Now, make sure you can launch it correctly:

$ which jhbuild
/home/user/.local/bin/jhbuild

If this last command does not return anything, add ~/.local/bin/ to your PATH (so as binaries can also be loaded from the command line there).

Open ~/.bashrc, and add, at the end:

export PATH=~/.local/bin:$PATH

Now, the command above should work correctly.

Elementary moduleset

We wrote several configuration files so as everything is compiled directly. Everything is in a bazaar branch so as you don’t have to configure anything.

bzr branch ~elementary-apps/+junk/jhbuild/ elementary
cd elementary
jhbuild -f jhbuild_elementary.rc

Launch an application, or the desktop

Then you can launch an application using jhbuild (it set some environment variable, so it is not a good idea to launch the binaries directly):

jhbuild -f jhbuild_elementary.rc scratch-text-editor

Go further

Build more modules

While building all elementary modules is very interesting to debug and test Pantheon as well as the other elementary applications, JHBuild was usually used to build all GNOME components, including gtk+, glib, etc…

So, if you want to build all your sandboxed applications with the latest gtk+ from git, you can just comment the line skip = [‘gtk+’] in the jhbuild_elementary.rc file. It will also build all gtk+ dependencies, including glib, gdk-pixbuf… So it may be quite long (around 25 modules to build, some with huge git repossitories) and space consuming, that is why we disabled it by default in the configuration file.

Use the dependency management

JHBuild can detect missing dependencies, and it will tell you:

Required packages:
  System installed packages which are too old:
    (none)
  No matching system package installed:
    indicator (indicator3-0.4.pc)
jhbuild build: Required system dependencies not installed. Install using the command 'jhbuild sysdeps --install' or to ignore system dependencies use command-line option --nodeps

However, using directly jhbuild sysdeps –install will not work if you do not have app-file installed.

$ sudo apt-get install apt-file
$ apt-file update # as normal user
$ jhbuild -f jhbuild_elementary.rc sysdeps --install

Using -f jhbuild_elementary.rc is tiring!

To keep everything sandboxed, in this tutorial, we used jhbuild with a custom configuration file, so as if you run jhbuild alone, it will try to run th default configuration file. This behavior is interesting if you want to build elementary, and the GNOME plateform in several sandbox. But it is also tiring to type -f jhbuild_elementary.rc.
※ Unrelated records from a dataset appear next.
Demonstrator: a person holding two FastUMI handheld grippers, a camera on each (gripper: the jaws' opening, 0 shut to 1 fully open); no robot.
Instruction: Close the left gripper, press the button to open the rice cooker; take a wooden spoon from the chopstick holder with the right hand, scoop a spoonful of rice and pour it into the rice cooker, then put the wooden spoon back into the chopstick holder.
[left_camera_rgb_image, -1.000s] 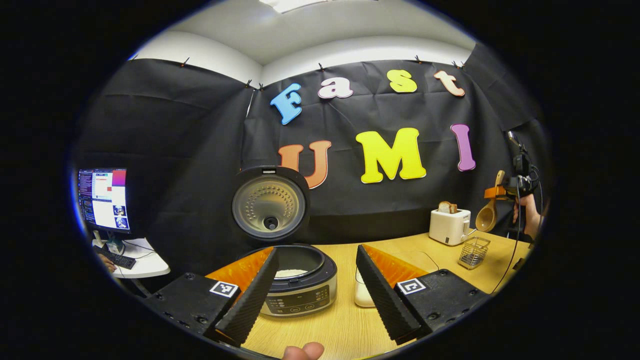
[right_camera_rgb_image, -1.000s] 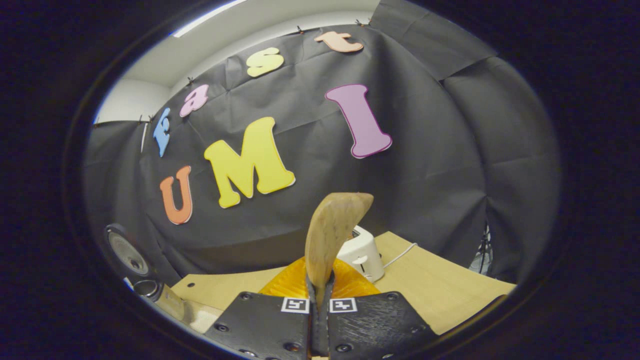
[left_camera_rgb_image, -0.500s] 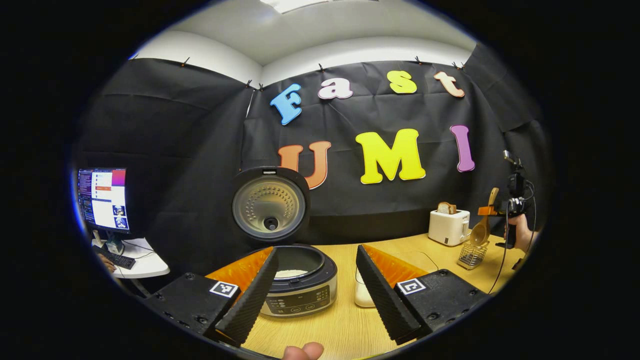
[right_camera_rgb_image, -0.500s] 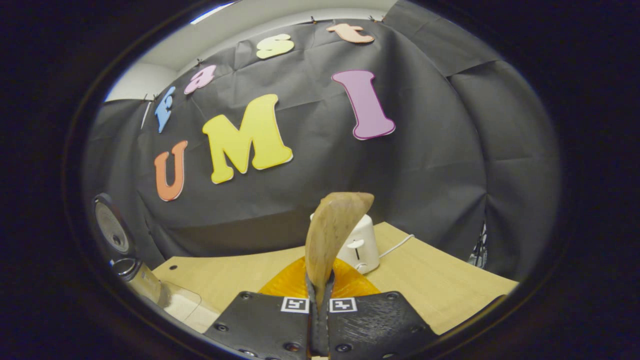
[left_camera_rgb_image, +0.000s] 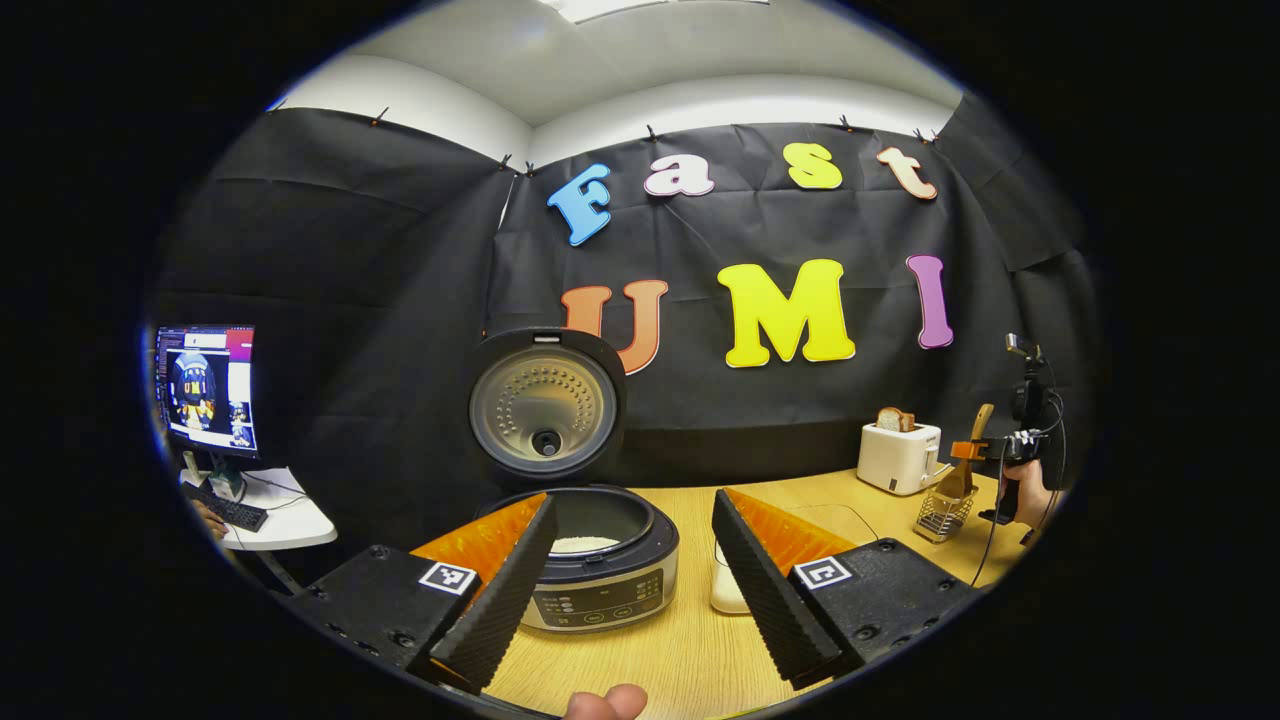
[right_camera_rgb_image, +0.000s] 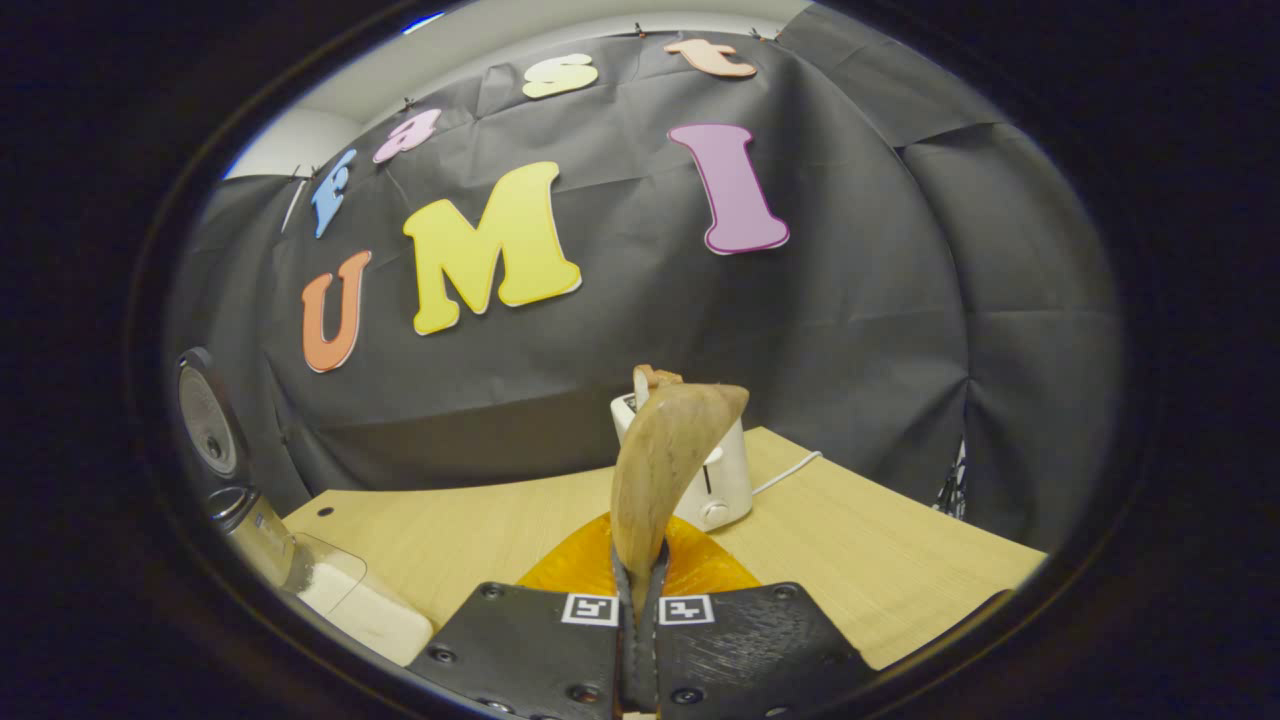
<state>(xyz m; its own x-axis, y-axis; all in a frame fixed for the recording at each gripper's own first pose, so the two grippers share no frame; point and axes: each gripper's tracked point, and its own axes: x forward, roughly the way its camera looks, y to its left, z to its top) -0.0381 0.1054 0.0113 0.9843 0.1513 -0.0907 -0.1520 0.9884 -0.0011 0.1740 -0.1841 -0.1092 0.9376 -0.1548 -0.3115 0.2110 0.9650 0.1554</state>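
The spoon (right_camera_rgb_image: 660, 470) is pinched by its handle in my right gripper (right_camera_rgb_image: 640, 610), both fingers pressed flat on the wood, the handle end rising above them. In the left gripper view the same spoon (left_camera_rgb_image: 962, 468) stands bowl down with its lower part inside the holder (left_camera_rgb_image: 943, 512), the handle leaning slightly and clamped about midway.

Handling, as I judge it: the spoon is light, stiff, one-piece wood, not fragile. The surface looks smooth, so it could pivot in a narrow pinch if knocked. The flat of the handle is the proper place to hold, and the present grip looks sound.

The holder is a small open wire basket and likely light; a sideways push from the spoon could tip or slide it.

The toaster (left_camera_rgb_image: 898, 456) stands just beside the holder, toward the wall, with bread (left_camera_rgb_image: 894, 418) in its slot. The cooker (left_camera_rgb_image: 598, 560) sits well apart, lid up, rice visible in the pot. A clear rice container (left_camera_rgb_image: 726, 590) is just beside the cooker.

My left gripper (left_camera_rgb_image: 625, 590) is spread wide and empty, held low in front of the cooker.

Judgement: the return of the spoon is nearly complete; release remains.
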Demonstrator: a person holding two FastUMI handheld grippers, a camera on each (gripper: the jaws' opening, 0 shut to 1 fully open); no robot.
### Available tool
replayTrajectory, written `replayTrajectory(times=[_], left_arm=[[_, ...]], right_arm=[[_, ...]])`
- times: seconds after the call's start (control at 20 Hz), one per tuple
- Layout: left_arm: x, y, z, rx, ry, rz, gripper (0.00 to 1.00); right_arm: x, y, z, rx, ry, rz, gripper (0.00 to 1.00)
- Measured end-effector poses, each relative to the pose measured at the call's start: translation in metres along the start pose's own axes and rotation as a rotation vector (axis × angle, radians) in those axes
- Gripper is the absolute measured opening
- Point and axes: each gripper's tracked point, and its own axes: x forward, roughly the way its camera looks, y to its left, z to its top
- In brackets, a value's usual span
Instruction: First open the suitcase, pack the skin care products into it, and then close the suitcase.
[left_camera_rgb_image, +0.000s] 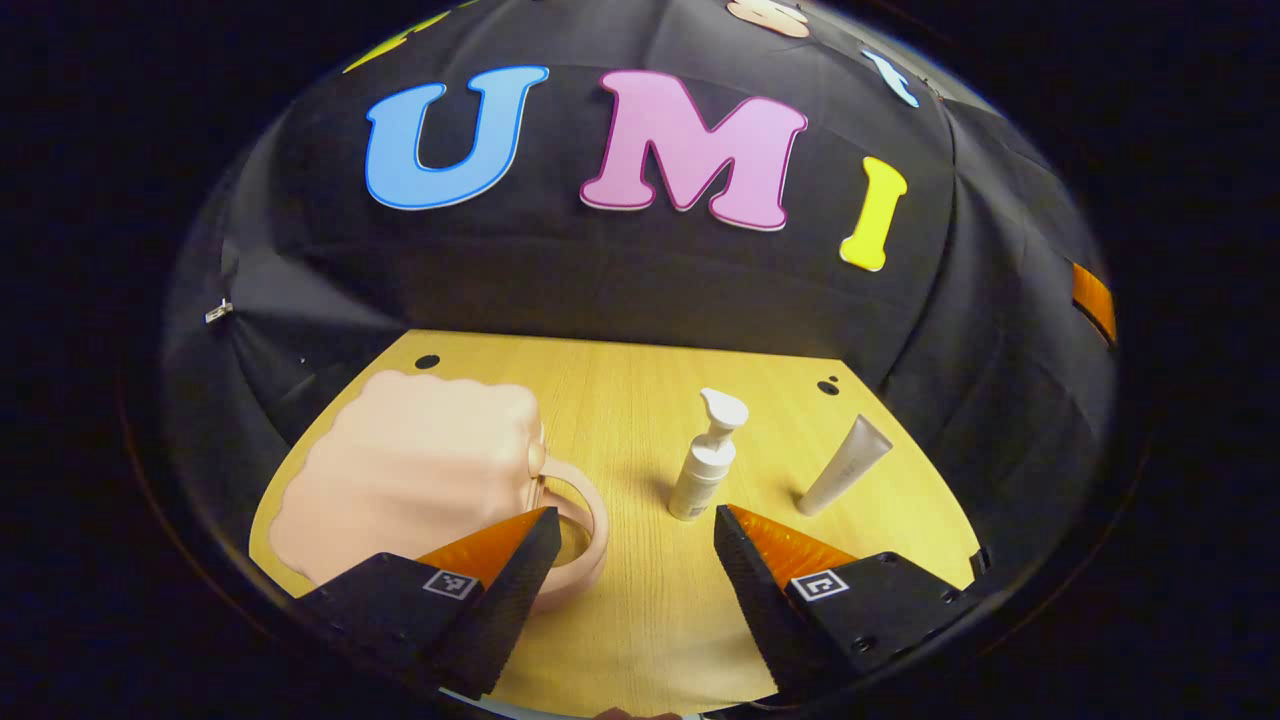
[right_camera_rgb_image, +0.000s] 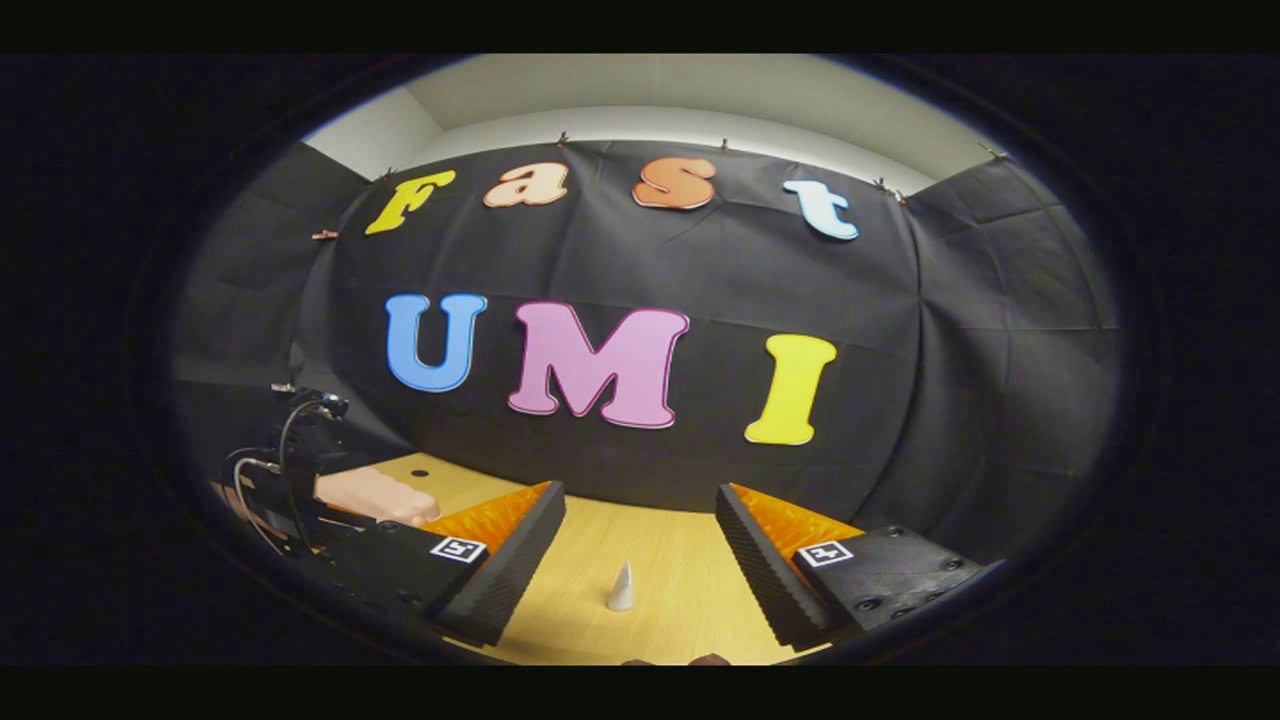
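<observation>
Stage: start; nothing packed, all three steps left.
Suitcase (left_camera_rgb_image: 420, 470): pink, shut, left on the desk (left_camera_rgb_image: 640, 620).
Pump bottle (left_camera_rgb_image: 707, 462): upright, right of suitcase.
Tube (left_camera_rgb_image: 846, 466): lying beyond the bottle.
Left tool (left_camera_rgb_image: 632, 575): agape, empty, beside suitcase handle.
Right tool (right_camera_rgb_image: 640, 570): agape, empty.

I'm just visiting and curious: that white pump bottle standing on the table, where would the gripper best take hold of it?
Probably around the pump bottle's straight round body, below the pump head, coming in level from the front. It stands upright with bare table on either side, so the left gripper's open fingers could likely straddle it.
</observation>
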Motion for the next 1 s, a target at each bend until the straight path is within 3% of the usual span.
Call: replayTrajectory(times=[0.3,0.45,0.6,0.85,0.9,0.95,1.0], left_arm=[[0.070,0.016,-0.021,-0.049,0.135,0.113,0.97],[0.093,0.022,-0.035,-0.028,0.201,0.140,0.98],[0.103,0.020,-0.044,0.024,0.233,0.137,0.87],[0.114,0.020,-0.060,0.017,0.303,0.091,0.86],[0.116,0.018,-0.066,0.008,0.320,0.060,0.77],[0.116,0.026,-0.066,0.025,0.330,0.077,0.68],[0.113,0.028,-0.065,0.029,0.343,0.056,0.49]], right_arm=[[0.035,-0.021,-0.027,0.027,0.041,0.091,0.97],[0.044,-0.037,-0.042,0.056,0.092,0.073,0.97],[0.044,-0.049,-0.044,0.046,0.091,0.044,0.96],[0.036,-0.054,-0.055,0.057,0.130,-0.021,0.96],[0.035,-0.053,-0.054,0.063,0.130,-0.037,0.96],[0.033,-0.050,-0.053,0.063,0.131,-0.052,0.97],[0.031,-0.048,-0.051,0.060,0.129,-0.064,0.97]])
Open home_jhbuildrc, and replace the line current_dir = “…” by the appropriate path to your elementary sandbox folder (if you followed this how-to, it should be something like /home/username/elementary). Then do cp home_jhbuildrc ~/.jhbuildrc.

With a GUI, please!

To use the GUI, we strongly recommend you to make elementary the default configuration of JHBuild, so, in the bzr branch you checked out, just do:

cp home_jhbuildrc ~/.jhbuildrc

Then, search in slingshot for JHBuild, or just launch jhbuild gui.